Without copying any picture, transcribe exactly the lines of the data below from the one containing "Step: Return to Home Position" through the one containing "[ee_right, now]".

[Dataset entries]
-------
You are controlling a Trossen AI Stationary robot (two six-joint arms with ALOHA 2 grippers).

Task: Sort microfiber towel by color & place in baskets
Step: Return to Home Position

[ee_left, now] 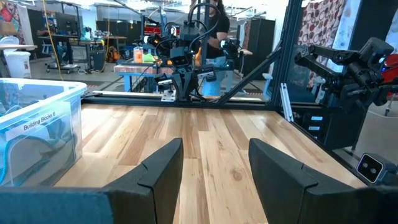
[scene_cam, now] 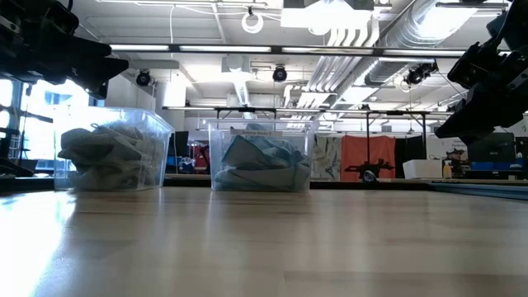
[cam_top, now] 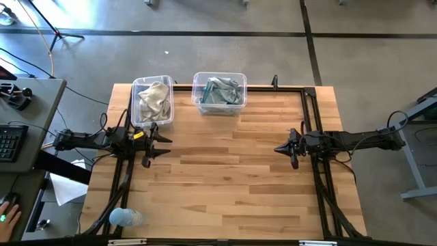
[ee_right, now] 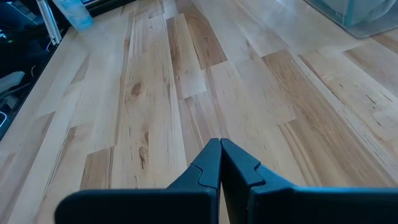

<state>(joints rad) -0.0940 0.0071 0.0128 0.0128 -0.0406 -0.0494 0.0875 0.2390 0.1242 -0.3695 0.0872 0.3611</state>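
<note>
As far as we could judge, the sorting was done. The beige-grey towels (cam_top: 154,100) lay bunched inside the left basket (cam_top: 151,78), and the teal-blue towels (cam_top: 220,91) were heaped in the right basket (cam_top: 218,74). Both baskets stood side by side, a little apart, at the far edge of the counter (cam_top: 232,184). We saw no towel loose on the wood in any view, so what was left seemed only to be parking the arms.

The left claw (cam_top: 168,147) hung over the counter's left side, just in front of the left basket, its fingers spread apart with nothing between them. The right claw (cam_top: 277,147) hung over the right side, well apart from both baskets, its fingers pressed together and holding nothing.

Around them, a black frame rail (cam_top: 287,87) ran along the far edge by the baskets and down each side under the arms. Near the front left corner lay what looked to us like a pale blue bottle (cam_top: 125,217), though the view was too poor to be sure. It was well apart from either claw. Nothing stood between the claws and the baskets, and we judged that nothing blocked the arms from drawing back.
</note>
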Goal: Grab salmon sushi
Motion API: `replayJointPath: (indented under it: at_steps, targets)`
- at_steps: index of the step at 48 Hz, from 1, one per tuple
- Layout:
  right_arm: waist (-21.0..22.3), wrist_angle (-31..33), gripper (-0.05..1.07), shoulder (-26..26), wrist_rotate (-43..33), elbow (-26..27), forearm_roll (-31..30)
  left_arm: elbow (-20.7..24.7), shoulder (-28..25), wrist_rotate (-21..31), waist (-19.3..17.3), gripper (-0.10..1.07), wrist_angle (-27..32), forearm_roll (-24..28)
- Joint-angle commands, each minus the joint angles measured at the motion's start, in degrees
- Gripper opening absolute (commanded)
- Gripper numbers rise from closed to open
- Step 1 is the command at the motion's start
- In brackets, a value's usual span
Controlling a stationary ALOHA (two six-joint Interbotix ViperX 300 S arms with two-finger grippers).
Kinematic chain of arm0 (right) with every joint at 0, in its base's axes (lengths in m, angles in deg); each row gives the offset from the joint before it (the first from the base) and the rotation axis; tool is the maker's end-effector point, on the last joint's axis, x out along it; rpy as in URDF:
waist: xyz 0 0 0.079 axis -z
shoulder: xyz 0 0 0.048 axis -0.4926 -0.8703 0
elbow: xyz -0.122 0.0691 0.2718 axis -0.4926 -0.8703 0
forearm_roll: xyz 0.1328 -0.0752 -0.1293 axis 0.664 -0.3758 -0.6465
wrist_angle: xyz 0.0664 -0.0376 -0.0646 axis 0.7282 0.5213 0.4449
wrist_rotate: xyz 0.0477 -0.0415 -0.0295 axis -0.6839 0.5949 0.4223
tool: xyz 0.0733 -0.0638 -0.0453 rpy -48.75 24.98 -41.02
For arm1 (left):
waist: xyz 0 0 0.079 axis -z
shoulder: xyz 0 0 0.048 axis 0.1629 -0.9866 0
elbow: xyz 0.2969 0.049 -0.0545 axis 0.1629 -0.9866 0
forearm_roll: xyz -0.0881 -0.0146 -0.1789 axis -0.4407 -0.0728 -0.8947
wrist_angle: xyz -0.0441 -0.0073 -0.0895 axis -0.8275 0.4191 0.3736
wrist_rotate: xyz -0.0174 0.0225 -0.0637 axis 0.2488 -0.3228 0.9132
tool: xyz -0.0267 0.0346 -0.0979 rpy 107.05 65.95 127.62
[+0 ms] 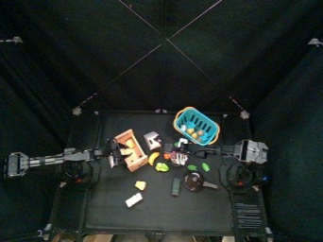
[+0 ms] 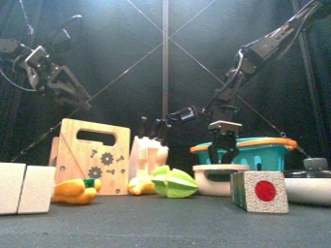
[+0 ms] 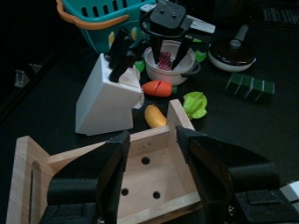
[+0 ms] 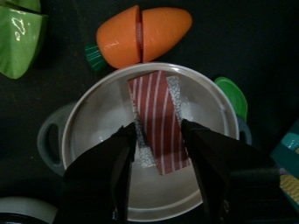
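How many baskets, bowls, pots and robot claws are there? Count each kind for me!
Baskets: 1, the blue basket
Bowls: 1, the white bowl
Pots: 1, the dark pot
Claws: 2, the left claw and the right claw
Total: 5

I can read no text, labels or numbers; only a red dot marks the small block (image 2: 260, 191) on the surface (image 2: 165, 228).
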Motion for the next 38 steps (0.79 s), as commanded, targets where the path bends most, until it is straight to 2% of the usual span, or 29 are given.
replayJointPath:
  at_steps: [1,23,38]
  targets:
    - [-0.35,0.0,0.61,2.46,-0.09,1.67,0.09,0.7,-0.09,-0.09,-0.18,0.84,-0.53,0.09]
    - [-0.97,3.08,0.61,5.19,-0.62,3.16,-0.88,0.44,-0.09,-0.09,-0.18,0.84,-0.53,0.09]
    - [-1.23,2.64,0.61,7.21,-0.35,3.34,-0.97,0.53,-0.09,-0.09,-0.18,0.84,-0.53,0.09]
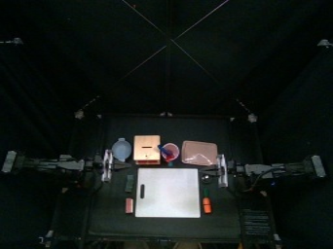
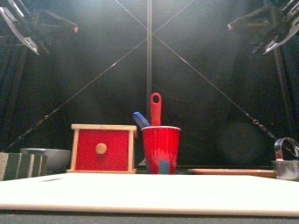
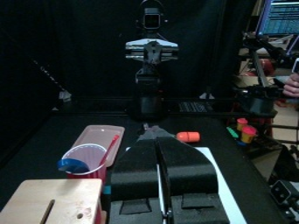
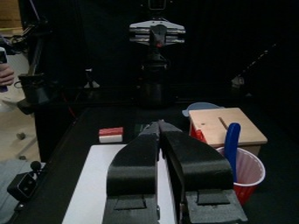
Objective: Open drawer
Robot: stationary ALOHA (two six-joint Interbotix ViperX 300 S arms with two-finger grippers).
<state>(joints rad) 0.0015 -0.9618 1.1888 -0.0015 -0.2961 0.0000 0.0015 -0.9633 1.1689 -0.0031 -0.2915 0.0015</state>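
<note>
1. Pincers first: I see the left pincer (image 3: 149, 133) fully closed with its 2 jaws meeting at the tips and nothing between them.
2. I read the right pincer (image 4: 160, 127) the same way, jaws pressed together and gripping nothing.
3. Both arms sit pulled back at the sides of the desk (image 1: 97, 219), the pincers facing each other across it.
4. I find the drawer (image 1: 147, 151) between the 2 pincers, nearer the left one and toward the far edge; its red front with a round knob (image 2: 101, 148) looks flush, shut.
5. Just beside the drawer, on the right pincer's side, stands a red cup (image 2: 160, 149) holding a red-handled and a blue-handled utensil.
6. A white board (image 1: 169, 192) lies between the pincers, nearer the front edge.
</note>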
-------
Exercise response:
Step: Return to Home Position

[ee_left, now] 
[scene_cam, now] 
[cam_top, now] 
[ee_right, now] 

No more output is required for the exercise.